The Reserve Bank of India (RBI) governor, Raghuram G Rajan, has suggested Indian banks should improve their hiring process to bring in the right talent and also offer performance-based incentives, including promotions and employee stock options, to its executives to improve the performance of its loan assets.

Raghuram Rajan, Governor, RBI“The current times are interesting, profitable, and challenging for the financial sector. Interesting because the level of competition is going to increase manifold, both for customers as well as for talent, transforming even the sleepiest areas in financial services; profitable because new technologies, information, and new techniques will open up vastly new business opportunities and customers; and challenging because competition and novelty constitute a particularly volatile mix in terms of risk,” Rajan was quoted as saying at FICCI-IBA Annual Global Banking Conference held in Mumbai on 16 August 2016 in an official press statement by the RBI.

The RBI governor hoped that banks will not be irrationally exuberant in lending when enormous project financing will be required in the coming days. He stressed that the lenders should focus on improving the efficiency of stressed assets, and creating the right capital structure so that all stakeholders could benefit. The RBI governor recommended that banks should be more creative when searching for new management teams, including the possible use of public sector firms or private sector agents, and also provide well-structured performance incentives to its executives such as bonuses for meeting targets for cash flow/profitability and stock options. Bankers should be given incentives for performance of the loans so that they structure and monitor loans carefully.

Banks should bring in more in-house expertise to project evaluation, including understanding demand projections for the project’s output, likely competition, and the expertise and reliability of the promoter to improve the quality of their loan assets. The governor recommended mitigating risks where possible, and sharing of risk between the promoter and financiers, or a transparent arbitration system incorporated where risk factors cannot be mitigated.

“Solutions like increased emphasis on performance evaluation, including identifying low performers with the intent of helping them improve, rewards like Employee Stock Ownership Plans (ESOPs) that give all employees a stake in the future of the bank might also be helpful. “None of these changes are easy, but they are also not impossible,” he emphasised.

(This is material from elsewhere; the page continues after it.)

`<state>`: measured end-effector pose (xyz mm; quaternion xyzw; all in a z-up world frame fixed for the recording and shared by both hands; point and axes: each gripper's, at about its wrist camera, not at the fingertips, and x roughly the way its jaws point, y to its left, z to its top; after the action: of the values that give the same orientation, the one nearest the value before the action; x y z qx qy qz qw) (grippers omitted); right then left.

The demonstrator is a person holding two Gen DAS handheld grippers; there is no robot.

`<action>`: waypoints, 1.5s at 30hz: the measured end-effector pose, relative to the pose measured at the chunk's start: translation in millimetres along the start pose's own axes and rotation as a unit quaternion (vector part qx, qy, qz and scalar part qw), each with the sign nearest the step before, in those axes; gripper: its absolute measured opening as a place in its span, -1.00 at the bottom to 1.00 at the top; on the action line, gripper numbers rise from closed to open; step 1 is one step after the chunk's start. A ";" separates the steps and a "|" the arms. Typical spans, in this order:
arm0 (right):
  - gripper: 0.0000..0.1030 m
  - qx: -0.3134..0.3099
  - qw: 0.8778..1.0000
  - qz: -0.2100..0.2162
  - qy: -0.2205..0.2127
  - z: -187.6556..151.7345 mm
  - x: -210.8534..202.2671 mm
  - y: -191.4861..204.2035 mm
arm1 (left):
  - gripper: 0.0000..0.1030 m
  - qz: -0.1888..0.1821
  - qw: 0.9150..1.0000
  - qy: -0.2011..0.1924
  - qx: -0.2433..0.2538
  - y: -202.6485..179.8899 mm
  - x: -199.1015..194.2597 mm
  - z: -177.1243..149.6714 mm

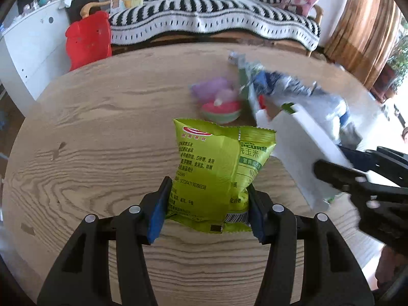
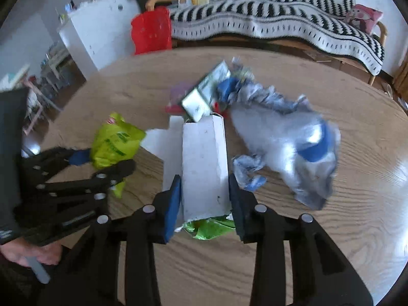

Lenders were also advised to incorporate real-time monitoring of costs through information technology. “It only required a stronger marriage between information technology and financial engineering with an important role for practical industry knowledge and incentive design,” he said.

The RBI governor also recommended banks to strengthen their mid-level management, which has thinned out by retirements. Rajan suggested that banks should persuade courts to allow some campus hiring and simplify bank entrance exams, including use of  online entrance exams. He also suggested that banks should have more freedom to hire locally, and pay wages commensurate with the local labour market.